FMI sugere mais arrocho salarial na América Latina

Em uma entrevista em Washington nesta segunda-feira (23-6), antes de viajar para o México, Strauss-Kahn indicou a contenção dos salários como a chave para garantir a estabilidade monetária e a credibilidade das autoridades econômicas. É um discurso batido, que a classe trabalhadora brasileira conhece bem.

Cinismo

Para Strauss-Kahn é preciso evitar "aumentos de salários que se seguem aos aumentos de preços". O FMI teme que o nível atual de inflação se incorpore na negociação dos contratos, começando com pelo funcionário público. 
Seguir a recomendação do FMI significa impor novas perdas ao poder aquisitivo dos salários ou aos valores reais dos salários. A entidade acredita que este é o preço amargo que a sociedade deve pagar para garantir a estabilidade dos preços. A sugestão revela-se cínica quando se verifica que não se aplica ao salário do senhor Strauss-Kahn, que, além de ser livre de impostos, está vinculado à inflação da região de Washington. Isto nos lembra um velho ditado popular: “pimenta em olho alheio é refresco”.

Interesses capitalistas

Essas declarações demonstram que, apesar da retórica em contrário, o FMI não mudou nem vai mudar. Desfila pela mídia como uma instituição multilateral, mas na realidade não passa de um instrumento servil das multinacionais e do capital financeiro internacional. Por acaso são os salários que estão provocando inflação no mundo?
A resposta a tal pergunta é obviamente negativa. Há mais de uma causa para a elevação dos preços, destacando-se os desequilíbrios internacionais provocados pela crise da hegemonia econômica dos EUA e a decomposição do padrão dólar. Os salários não estão entre essas causas e a não ser por má fé nenhum economista sério ousará dizer o contrário. Resta saber por que o FMI quer que a classe trabalhadora pague a conta de uma instabilidade irradiada do centro do sistema imperialista.

Falsos argumentos
 
A alegação de que reajustes salariais provocam inflação é tão velha quanto o próprio capitalismo. Em pleno século XIX, o filósofo alemão Karl Marx, defensor e teórico da classe operária, já refutava as falsas idéias que sustentavam a pregação neste sentido (no ensaio intitulado “Salários, preços e lucros”), provando que elas não tinham bases científicas e no fundo refletem os interesses dos capitalistas.
No Brasil, durante o período de inflação alta (anos 1980 a 1994) também cansamos de ouvir tal ladainha. É preciso colocar as barbas de molho, pois apesar de estar com o prestígio em queda, o FMI e suas idéias neoliberais ainda têm forte influência sobre as autoridades econômicas em vários países latino-americanos, inclusive nesses tristes trópicos. 
 
Inflação na AL

A aceleração da inflação é um problema mundial. Na América Latina nenhum país está a salvo do problema. No Peru a inflação ronda cerca de 5% por ano, frente à meta oficial de 2%, já no Chile supera 8%, em comparação com a meta de 2% a 4%. No Uruguai se aproxima de 10%, frente ao objetivo de 4% a 6%. Na Venezuela, pode chegar a 25,7% este ano, segundo previsões do FMI.

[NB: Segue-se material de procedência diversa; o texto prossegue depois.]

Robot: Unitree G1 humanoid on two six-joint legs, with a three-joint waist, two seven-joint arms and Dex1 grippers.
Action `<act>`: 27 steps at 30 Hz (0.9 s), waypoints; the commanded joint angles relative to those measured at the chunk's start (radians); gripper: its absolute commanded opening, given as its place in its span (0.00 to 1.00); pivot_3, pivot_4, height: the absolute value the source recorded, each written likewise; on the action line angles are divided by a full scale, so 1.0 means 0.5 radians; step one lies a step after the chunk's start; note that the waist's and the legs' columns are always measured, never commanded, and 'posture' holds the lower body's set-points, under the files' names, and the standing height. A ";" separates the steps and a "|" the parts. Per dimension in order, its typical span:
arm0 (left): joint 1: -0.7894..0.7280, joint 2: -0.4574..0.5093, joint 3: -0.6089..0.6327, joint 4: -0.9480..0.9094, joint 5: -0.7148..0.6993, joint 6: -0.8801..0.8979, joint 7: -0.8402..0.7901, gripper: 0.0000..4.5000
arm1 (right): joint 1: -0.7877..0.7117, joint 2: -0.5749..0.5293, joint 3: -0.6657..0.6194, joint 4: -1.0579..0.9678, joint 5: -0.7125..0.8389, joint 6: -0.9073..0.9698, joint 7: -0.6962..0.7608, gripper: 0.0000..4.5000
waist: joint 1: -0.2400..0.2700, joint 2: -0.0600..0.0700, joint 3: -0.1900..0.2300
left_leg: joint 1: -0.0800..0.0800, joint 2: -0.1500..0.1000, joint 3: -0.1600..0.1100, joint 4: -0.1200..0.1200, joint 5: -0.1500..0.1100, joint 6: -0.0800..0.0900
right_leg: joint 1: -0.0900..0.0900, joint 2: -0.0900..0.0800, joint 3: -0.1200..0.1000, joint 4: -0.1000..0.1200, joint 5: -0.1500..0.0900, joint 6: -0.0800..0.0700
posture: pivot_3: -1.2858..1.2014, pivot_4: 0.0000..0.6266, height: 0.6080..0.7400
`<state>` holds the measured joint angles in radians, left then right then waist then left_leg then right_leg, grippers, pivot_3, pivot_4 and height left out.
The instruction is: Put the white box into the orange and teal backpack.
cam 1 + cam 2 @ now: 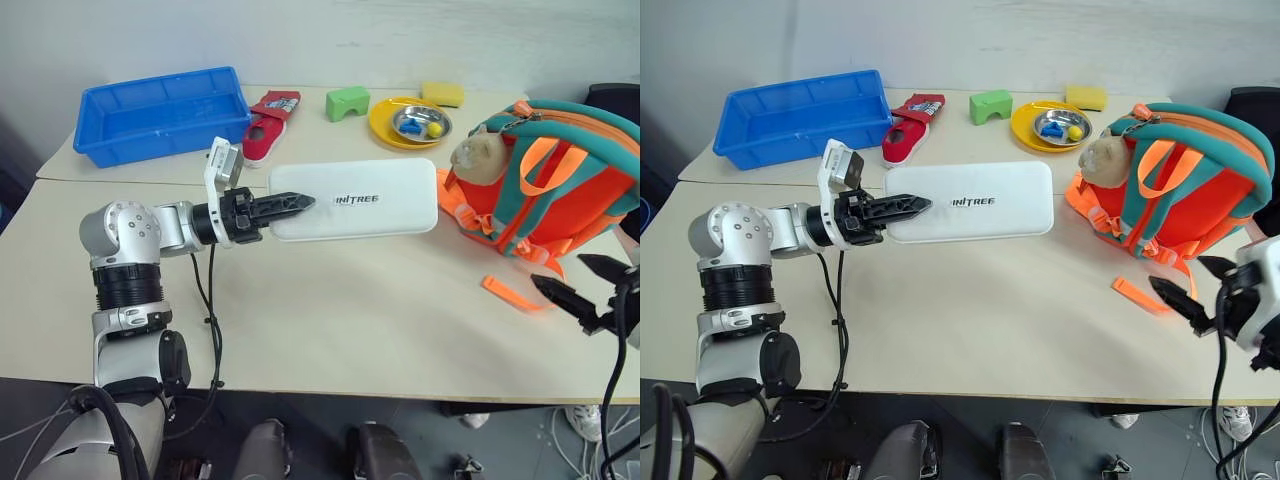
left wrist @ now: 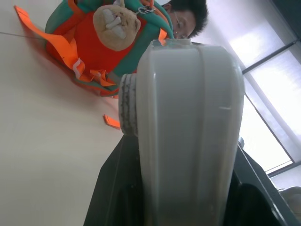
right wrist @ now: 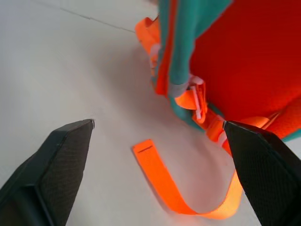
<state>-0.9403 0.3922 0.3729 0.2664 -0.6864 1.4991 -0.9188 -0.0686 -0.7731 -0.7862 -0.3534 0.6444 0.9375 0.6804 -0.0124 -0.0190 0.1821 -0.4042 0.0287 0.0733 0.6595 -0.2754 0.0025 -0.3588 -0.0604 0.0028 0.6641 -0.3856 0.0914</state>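
Observation:
The white box (image 1: 370, 200) is a flat case with dark lettering, held level above the table (image 1: 330, 310). My left gripper (image 1: 303, 203) is shut on its left end, and the left wrist view shows the box (image 2: 188, 117) edge-on between the fingers. To the right of the box stands the orange and teal backpack (image 1: 560, 180), with a beige plush toy (image 1: 478, 155) facing the box's right end. Near the table's right front edge my right gripper (image 1: 562, 272) is open with nothing in it. It points at the backpack (image 3: 235, 56), just above a loose orange strap (image 3: 160, 179).
Along the back of the table are a blue tray (image 1: 160, 112), a red shoe (image 1: 268, 128), a green block (image 1: 347, 102), a yellow plate (image 1: 385, 130) holding a metal bowl, and a yellow sponge (image 1: 442, 93). A person (image 2: 188, 14) is behind the backpack.

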 commanded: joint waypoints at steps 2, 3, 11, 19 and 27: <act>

Cumpre ressaltar a contribuição da evolução do preço do petróleo neste processo. Em junho do ano passado o barril do Petróleo Intermediário do Texas (WTI, leve), de referência nos Estados Unidos, rondava os US$ 70, um valor considerado muito alto então, mas que empalidece frente à cotação de quase US$ 135 de hoje.

Outro motor da inflação são os alimentos. O milho, por exemplo, aumentou 140% nos últimos quatro anos, até alcançar US$ 281 por tonelada no Mercado de Chicago. Além disso, subiram outros tipos de produtos, desde o refresco até a carne.

Outro caminho

A classe trabalhadora e o movimento sindical repudiam a sugestão do FMI. Não há dúvidas de que a inflação é um flagelo social, sobretudo para os pobres. Todavia, é preciso combatê-la com mais desenvolvimento e valorização do trabalho, não com estagnação, arrocho salarial e desemprego. Tudo que tivemos com a imposição das receitas do FMI no Brasil foi desnacionalização, recessão e forte redução da participação dos salários no PIB.

Nas campanhas salariais as categorias não devem abrir mão da recomposição do poder de compra e de aumentos reais. O movimento sindical brasileiro está unificado na luta por um novo projeto de desenvolvimento, fundado na soberania e na valorização do trabalho. Os salários não podem ser sacrificados em nome da estabilidade monetária. Basta de FMI!